Lynnette….dear cyber friend….I’m so sorry, and I understand. Of course NO one can understand completely how YOU feel about YOUR furbabies, especially losing two so close together. I am sending you bunches of (((hugs))) across cyberspace and holding you in my prayers that your pain will lessen as quickly as possible and become only the sweet loving special memories that will carry you forward each day. Before I got Bouncer, I had my Snowflake, a beautiful long-haired snow-white part-persian, for 18 years before she died of heart failure after being ill for only a week (well, maybe she was ill longer than that, but if so she hid it very well). She was my baby, a mommy’s girl from day one. I swear I loved her as much as I loved my children. And after she was gone I never wanted another cat because I knew none could replace her.
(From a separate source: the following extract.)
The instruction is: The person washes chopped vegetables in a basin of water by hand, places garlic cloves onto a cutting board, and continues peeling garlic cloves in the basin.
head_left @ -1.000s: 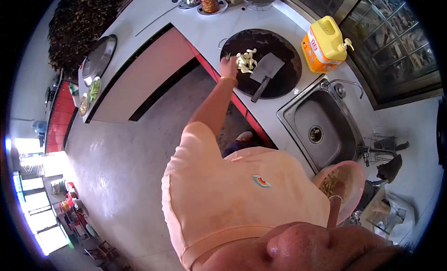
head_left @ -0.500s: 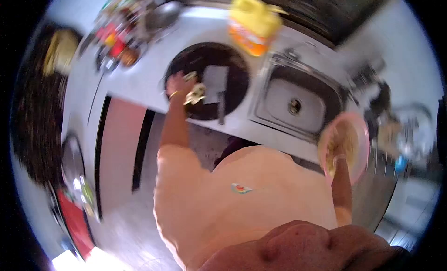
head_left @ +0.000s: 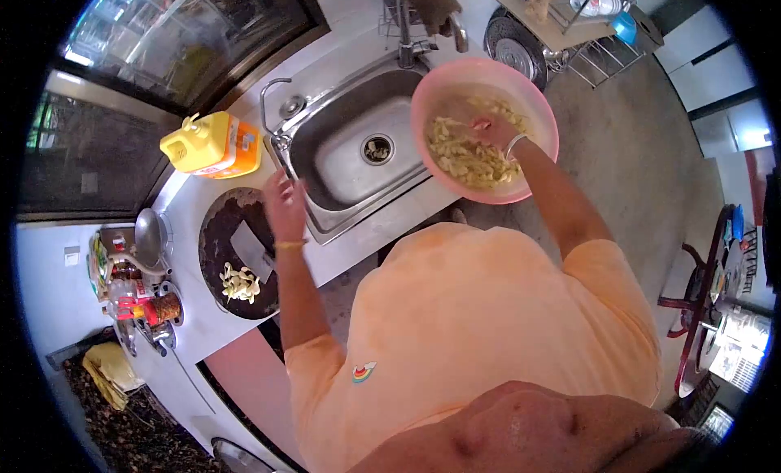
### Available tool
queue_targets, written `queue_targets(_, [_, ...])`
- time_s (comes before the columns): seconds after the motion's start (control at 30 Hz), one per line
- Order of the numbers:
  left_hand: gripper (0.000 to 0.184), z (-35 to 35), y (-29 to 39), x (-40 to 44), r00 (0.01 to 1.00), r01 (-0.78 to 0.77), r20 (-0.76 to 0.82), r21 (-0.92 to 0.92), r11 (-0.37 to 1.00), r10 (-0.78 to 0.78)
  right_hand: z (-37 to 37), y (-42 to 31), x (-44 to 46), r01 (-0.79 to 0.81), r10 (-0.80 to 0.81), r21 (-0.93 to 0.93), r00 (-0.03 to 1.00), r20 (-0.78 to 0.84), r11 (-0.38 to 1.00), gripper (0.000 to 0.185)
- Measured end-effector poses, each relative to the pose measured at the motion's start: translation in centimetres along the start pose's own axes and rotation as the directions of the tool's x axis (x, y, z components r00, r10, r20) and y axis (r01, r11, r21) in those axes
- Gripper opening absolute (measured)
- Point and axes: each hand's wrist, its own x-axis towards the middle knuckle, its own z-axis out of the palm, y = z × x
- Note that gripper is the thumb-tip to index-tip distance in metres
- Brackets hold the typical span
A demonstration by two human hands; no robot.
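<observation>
My right hand (head_left: 495, 133) is in a pink basin (head_left: 547, 139) of cloudy water and pale sliced vegetable pieces (head_left: 472, 157). Its fingers look curled, and what they hold is hidden. My left hand (head_left: 285, 204) hangs between the sink and a round dark chopping board (head_left: 218, 229). Slightly blurred, its fingers are loosely apart with nothing visible in them. On the board lie a cleaver (head_left: 250, 249) and a small heap of pale slices (head_left: 241, 283).
The steel sink (head_left: 346, 160) has scraps in its drain, with a faucet (head_left: 407, 46) behind it. A yellow-orange jug (head_left: 215, 145) stands by the window. Seasoning jars (head_left: 159, 310) and a ladle-like metal pan (head_left: 150, 233) sit at left. A rack (head_left: 598, 58) is beyond the basin.
The view has turned toward the sink and basin. My left hand has left the slices on the board and moved toward the sink; my right hand stays in the basin.
</observation>
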Motion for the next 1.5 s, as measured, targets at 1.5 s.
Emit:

But 6 months later I found Bouncer as a 9-week old kitten and he was SO adorable I couldn’t resist him and fell in love with him on the spot… But after a month or so of having Bouncer, my heart was freshly broken because I realized that I had tried to find a ‘duplicate’ Snowflake to fill my emptiness, and it simply couldn’t be done. Ultimately of course I came to love Bouncer strictly for BOUNCER, and not as a substitute for my sweet Snowflake, but I still ache sometimes with her memory, even 10 years later. So friend, I do understand, and again, I’m sorry. Many hugs to you.